[What to produce]
Pictures should be left out when the listing below is repeated word for word.

[Excerpted records]
=== Section Start ===
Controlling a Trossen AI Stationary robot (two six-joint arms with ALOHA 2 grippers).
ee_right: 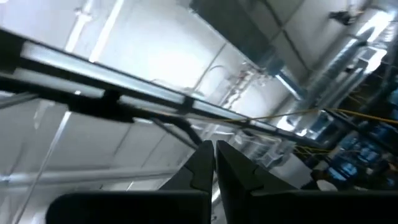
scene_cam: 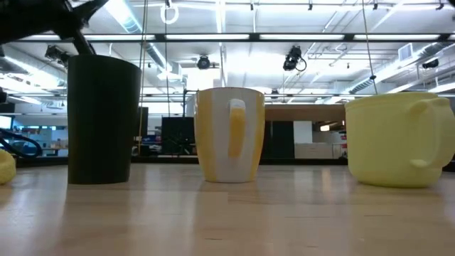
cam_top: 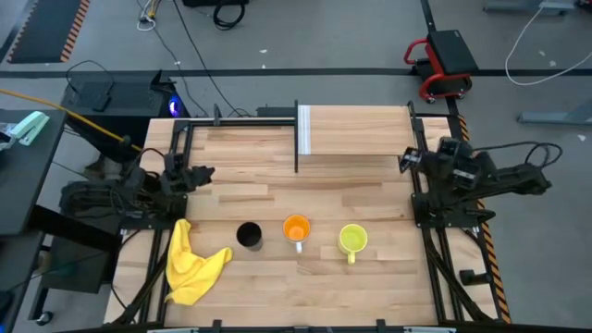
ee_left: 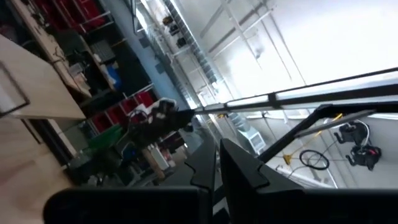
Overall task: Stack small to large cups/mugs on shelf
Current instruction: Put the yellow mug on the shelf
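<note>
Three cups stand upright in a row on their bases near the table's near edge. The black cup [cam_top: 249, 235] [scene_cam: 103, 117] is at the left, the orange mug [cam_top: 296, 228] [scene_cam: 229, 134] in the middle with its white handle toward the near edge, and the yellow-green mug [cam_top: 352, 240] [scene_cam: 398, 139] at the right. The shelf [cam_top: 361, 129], a light board with a white upright panel [cam_top: 302, 129], sits at the far side. My left gripper [cam_top: 202, 173] [ee_left: 217, 165] waits shut at the left edge. My right gripper [cam_top: 405, 159] [ee_right: 215, 158] waits shut at the right edge. Both wrist views point up at the ceiling.
A crumpled yellow cloth [cam_top: 191, 264] lies at the near left, beside the black cup. Black metal frames [cam_top: 435, 199] run along both side edges of the table. Bare wood [cam_top: 305, 190] lies between the cups and the shelf.
</note>
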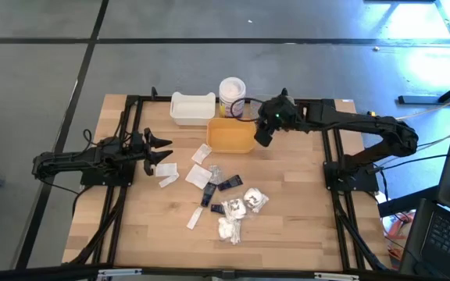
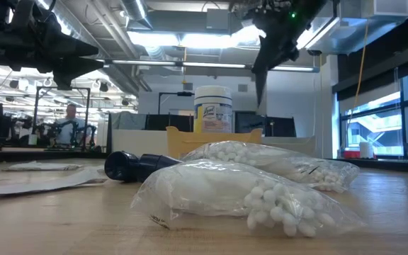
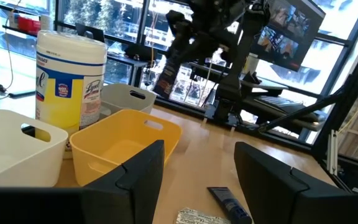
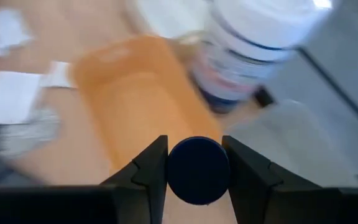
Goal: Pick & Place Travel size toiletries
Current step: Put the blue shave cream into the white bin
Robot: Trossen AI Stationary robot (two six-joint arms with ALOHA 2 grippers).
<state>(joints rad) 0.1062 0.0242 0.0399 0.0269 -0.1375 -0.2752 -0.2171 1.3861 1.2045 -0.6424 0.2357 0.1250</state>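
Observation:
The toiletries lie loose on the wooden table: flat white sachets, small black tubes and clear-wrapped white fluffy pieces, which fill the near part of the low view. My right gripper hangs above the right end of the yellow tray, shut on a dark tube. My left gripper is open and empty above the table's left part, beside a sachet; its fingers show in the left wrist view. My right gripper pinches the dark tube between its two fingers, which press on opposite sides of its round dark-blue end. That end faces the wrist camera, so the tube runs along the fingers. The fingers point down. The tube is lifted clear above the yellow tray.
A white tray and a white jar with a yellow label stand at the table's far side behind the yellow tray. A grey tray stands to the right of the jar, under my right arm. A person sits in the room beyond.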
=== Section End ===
[Written solution]
Controlling a Trossen AI Stationary robot (two six-joint arms with ALOHA 2 grippers).
ee_right: 
scene_cam: 
cam_top: 
ee_left: 
Overall task: Stack small to large cups/mugs on shelf
Current instruction: Put the yellow mug on the shelf
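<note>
Three cups stand upright in a row on their bases near the table's near edge. The black cup [cam_top: 249, 235] [scene_cam: 103, 117] is at the left, the orange mug [cam_top: 296, 228] [scene_cam: 229, 134] in the middle with its white handle toward the near edge, and the yellow-green mug [cam_top: 352, 240] [scene_cam: 398, 139] at the right. The shelf [cam_top: 361, 129], a light board with a white upright panel [cam_top: 302, 129], sits at the far side. My left gripper [cam_top: 202, 173] [ee_left: 217, 165] waits shut at the left edge. My right gripper [cam_top: 405, 159] [ee_right: 215, 158] waits shut at the right edge. Both wrist views point up at the ceiling.
A crumpled yellow cloth [cam_top: 191, 264] lies at the near left, beside the black cup. Black metal frames [cam_top: 435, 199] run along both side edges of the table. Bare wood [cam_top: 305, 190] lies between the cups and the shelf.
</note>
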Goal: Pick & Place Travel size toiletries
Current step: Put the blue shave cream into the white bin
Robot: Trossen AI Stationary robot (two six-joint arms with ALOHA 2 grippers).
<state>(joints rad) 0.1062 0.0242 0.0399 0.0269 -0.1375 -0.2752 -0.2171 1.3861 1.2045 -0.6424 0.2357 0.1250</state>
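Observation:
The toiletries lie loose on the wooden table: flat white sachets, small black tubes and clear-wrapped white fluffy pieces, which fill the near part of the low view. My right gripper hangs above the right end of the yellow tray, shut on a dark tube. My left gripper is open and empty above the table's left part, beside a sachet; its fingers show in the left wrist view. My right gripper pinches the dark tube between its two fingers, which press on opposite sides of its round dark-blue end. That end faces the wrist camera, so the tube runs along the fingers. The fingers point down. The tube is lifted clear above the yellow tray.
A white tray and a white jar with a yellow label stand at the table's far side behind the yellow tray. A grey tray stands to the right of the jar, under my right arm. A person sits in the room beyond.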

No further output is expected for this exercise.